Машины стали подъезжать одна за другой – сдержанные, чёрные, без надменности. Выходили люди – знакомые лица, те, кого профессор привык видеть в академических залах, в коридорах университета, в кулуарах конференций. Все выглядели одинаково: в чёрном, сжатые, выправленные, с отработанной мимикой сдержанной скорби. Кто-то кивал Воронину издалека, кто-то подходил, сжимал руку, говорил тихо и сухо: «Какой ужас», «Так неожиданно», «Она была хорошим человеком». Фразы повторялись, как заранее отрепетированные, и каждый понимал, что это часть ритуала, не более.

Сергей Андреевич отвечал сдержанно. Улыбался едва заметно – не из вежливости, а потому что не знал, как иначе фиксировать лицо. Внутри всё было собранным, напряжённым, словно мышцы держали вес невидимой конструкции, которая не имела права рухнуть сейчас, в этом месте.

Он почувствовал, как напряжение усилилось, когда заметил Игоря Павловича. Тот шёл медленно, чуть согнувшись, без пальто – в классическом чёрном костюме, который висел мешковато, будто тело похудело за одну ночь. Лицо серое, как пепел, губы сжаты, глаза – налитые усталостью, воспалённые, в уголках застряли следы бессонных слёз. Ремезов не смотрел по сторонам, не приветствовал никого – просто двигался вперёд, как идёт человек, уже не уверенный, что вокруг него существует что-либо кроме внутренней пустоты.

Профессор не подошёл. Не сразу. Остановился в стороне, наблюдая, как Игоря обступают коллеги, как кто-то кладёт руку на его плечо, произносит что-то короткое, сдержанное. Но вдовец почти не слышал. Не кивал. Не отвечал. Смотрел прямо вперёд, в точку между венками, где скоро должен был появиться гроб.
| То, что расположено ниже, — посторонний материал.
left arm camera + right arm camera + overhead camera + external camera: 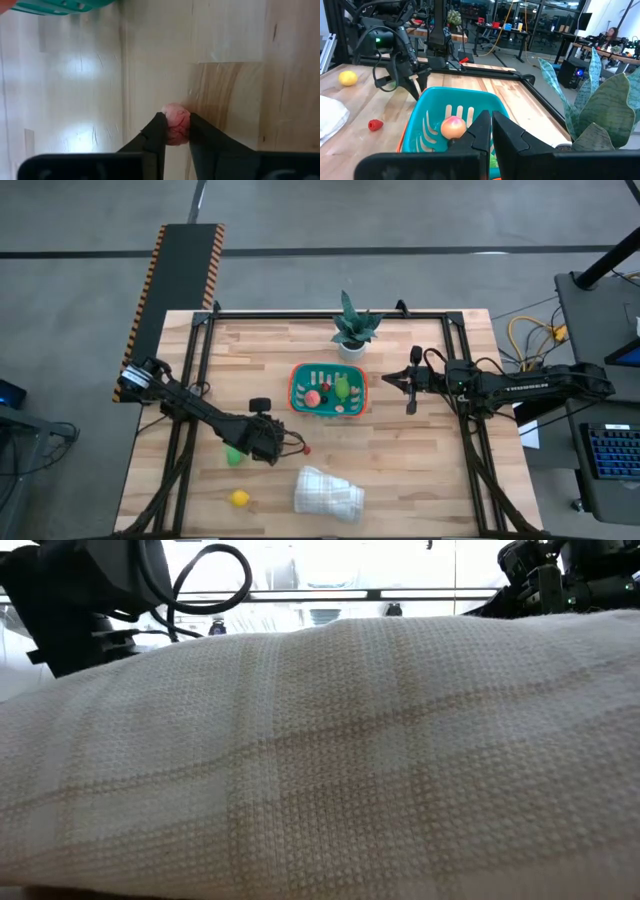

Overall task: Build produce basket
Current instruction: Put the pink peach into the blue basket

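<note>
The left end effector (pixel 174 131) is low over the bench (pixel 75 100), and its two fingers squeeze a small red berry (pixel 176 122) between them. The basket (pixel 328 390) sits a little way ahead of it, with a peach (pixel 453 127) and green pieces inside. The right end effector (pixel 491 131) is closed and empty, just beside the basket.

Grey concrete floor (pixel 330 220); desks (pixel 492 30) with monitors behind (person seated far off).
</note>
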`<state>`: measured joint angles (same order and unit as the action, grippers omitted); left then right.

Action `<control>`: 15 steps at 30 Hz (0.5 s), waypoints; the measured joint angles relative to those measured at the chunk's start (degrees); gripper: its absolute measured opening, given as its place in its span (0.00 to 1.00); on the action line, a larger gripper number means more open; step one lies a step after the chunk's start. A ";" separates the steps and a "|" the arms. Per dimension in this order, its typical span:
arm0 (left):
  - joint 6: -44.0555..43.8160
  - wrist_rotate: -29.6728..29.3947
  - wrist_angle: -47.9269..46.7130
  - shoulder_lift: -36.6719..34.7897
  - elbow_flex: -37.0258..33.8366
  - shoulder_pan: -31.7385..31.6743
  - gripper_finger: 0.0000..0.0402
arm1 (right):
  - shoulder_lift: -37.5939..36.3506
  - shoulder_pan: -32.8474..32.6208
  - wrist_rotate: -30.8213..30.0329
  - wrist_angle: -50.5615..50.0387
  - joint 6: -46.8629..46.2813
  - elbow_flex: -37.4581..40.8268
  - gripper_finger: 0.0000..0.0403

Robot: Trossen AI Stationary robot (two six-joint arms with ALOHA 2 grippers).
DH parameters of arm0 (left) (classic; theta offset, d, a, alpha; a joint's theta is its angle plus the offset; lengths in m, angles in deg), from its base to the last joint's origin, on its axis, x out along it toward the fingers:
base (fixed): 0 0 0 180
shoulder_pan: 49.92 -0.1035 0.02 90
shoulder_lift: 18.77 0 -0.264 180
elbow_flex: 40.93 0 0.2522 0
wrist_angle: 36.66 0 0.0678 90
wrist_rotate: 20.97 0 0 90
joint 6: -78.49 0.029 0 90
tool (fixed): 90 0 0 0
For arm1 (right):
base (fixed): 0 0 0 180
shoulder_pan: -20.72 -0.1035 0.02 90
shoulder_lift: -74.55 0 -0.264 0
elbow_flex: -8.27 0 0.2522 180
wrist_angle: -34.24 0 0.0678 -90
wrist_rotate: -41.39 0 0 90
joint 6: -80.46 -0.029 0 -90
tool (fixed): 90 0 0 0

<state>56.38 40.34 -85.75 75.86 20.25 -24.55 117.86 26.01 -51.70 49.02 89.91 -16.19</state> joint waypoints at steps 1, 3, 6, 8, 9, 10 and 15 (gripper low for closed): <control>0.02 -0.22 0.00 0.02 0.00 -0.02 0.11 | 0.01 0.00 0.00 -0.01 0.00 0.00 0.02; 0.02 -0.57 0.02 0.02 -0.08 0.00 0.10 | 0.02 -0.01 -0.02 0.00 0.00 0.00 0.02; 0.02 -0.83 -0.04 0.02 -0.13 -0.17 0.10 | 0.02 -0.01 0.00 0.00 0.00 0.00 0.02; 0.02 -0.85 -0.05 -0.05 -0.13 -0.25 0.10 | 0.00 0.00 0.00 0.00 -0.01 0.00 0.02; 0.02 -0.90 -0.07 -0.17 -0.13 -0.29 0.09 | 0.01 -0.01 0.00 0.00 -0.02 0.00 0.02; 0.02 -0.92 -0.07 -0.35 -0.13 -0.31 0.09 | 0.01 -0.01 0.00 0.00 -0.02 0.00 0.02; 0.04 -1.13 -0.26 -2.58 -0.20 -0.28 0.09 | 0.00 -0.01 0.00 0.00 -0.02 0.00 0.02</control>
<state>56.42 39.20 -86.01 73.28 20.05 -24.84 117.86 26.00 -51.70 49.02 89.89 -16.19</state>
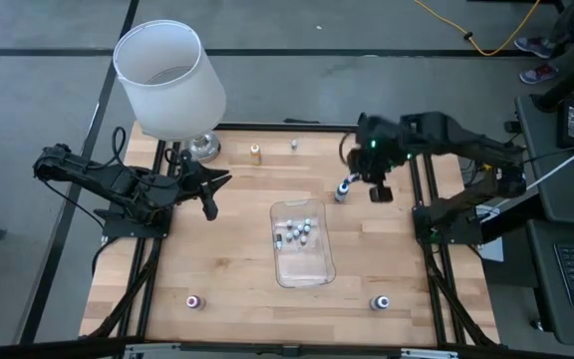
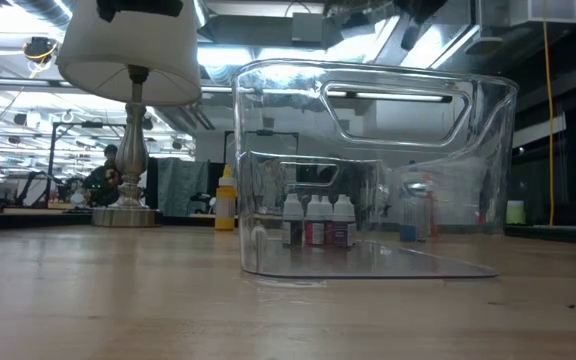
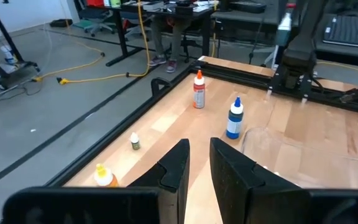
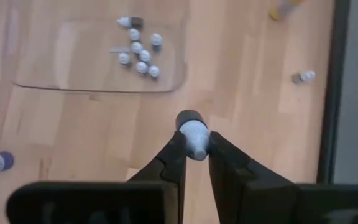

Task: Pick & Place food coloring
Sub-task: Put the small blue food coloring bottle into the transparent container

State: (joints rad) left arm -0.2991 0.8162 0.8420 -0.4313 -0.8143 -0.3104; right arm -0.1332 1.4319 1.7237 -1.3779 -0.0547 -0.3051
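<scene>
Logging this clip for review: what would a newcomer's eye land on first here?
Probably the big white lamp at the table's far left corner, then the clear tray mid-table holding a cluster of small bottles. Just right of the tray's far end, the right end effector grips a blue bottle by its cap.

Light is even and bright, coming from ceiling strips seen in the low view. Those strips glare on the clear tray (image 2: pixel 368 170). The lamp shade (image 1: pixel 169 78) looks washed out white from above. Shadows on the table (image 1: pixel 227 249) are soft. The right wrist view is slightly blurred.
</scene>
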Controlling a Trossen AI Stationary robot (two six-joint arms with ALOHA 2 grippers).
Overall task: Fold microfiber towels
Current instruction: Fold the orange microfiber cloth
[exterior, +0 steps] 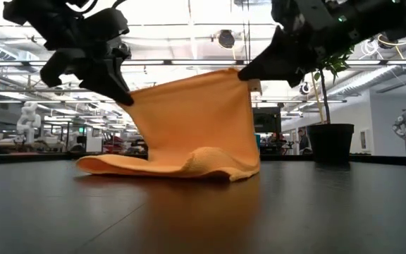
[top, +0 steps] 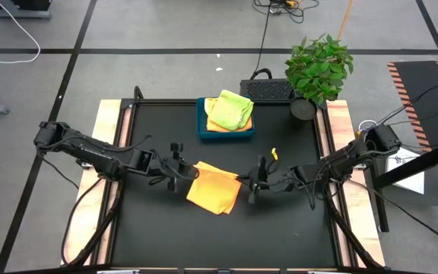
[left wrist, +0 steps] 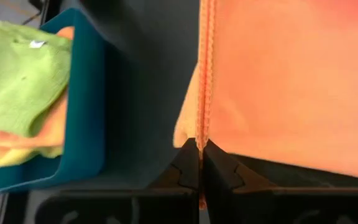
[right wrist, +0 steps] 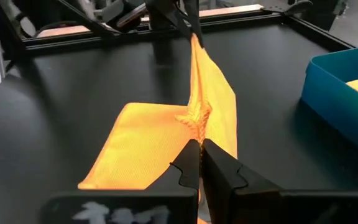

Ветер усилился. Ветви старых деревьев над оградой зловеще зашуршали, скрипнули металлические петли у каплицы. Холод пробирался под ткань одежды, но никто не двигался, никто не пытался укрыться. Молчание вокруг становилось плотнее, как будто само пространство готовилось к неизбежному действию. Всё выглядело безмолвно напряжённым – как сцена перед падением занавеса, когда актёры ещё не вышли, но зрители уже затаили дыхание.

Сергей взглянул на часы. Церемония должна была начаться с минуты на минуту. Он не чувствовал волнения. Не чувствовал даже печали. Только тяжесть, словно время стало гуще. Как будто сам воздух теперь состоял из частиц чужой боли. И эта боль, не его собственная, всё равно проникала в грудную клетку, вызывала отголосок – не страдания, а пустоты, из которой не вырваться никакими словами.

Он знал, что не должен был быть здесь. Никто бы не осудил, если бы остался дома. Их с Аллой связь была незримой для окружающих, не признанной, не сформулированной. Для остальных он был коллегой, одним из многих. Но он пришёл. И в этом жесте не было показного благородства. Было что-то другое – попытка остаться в границах человеческого. Попытка удержаться от провала в ту часть себя, где чувство заменяется функцией.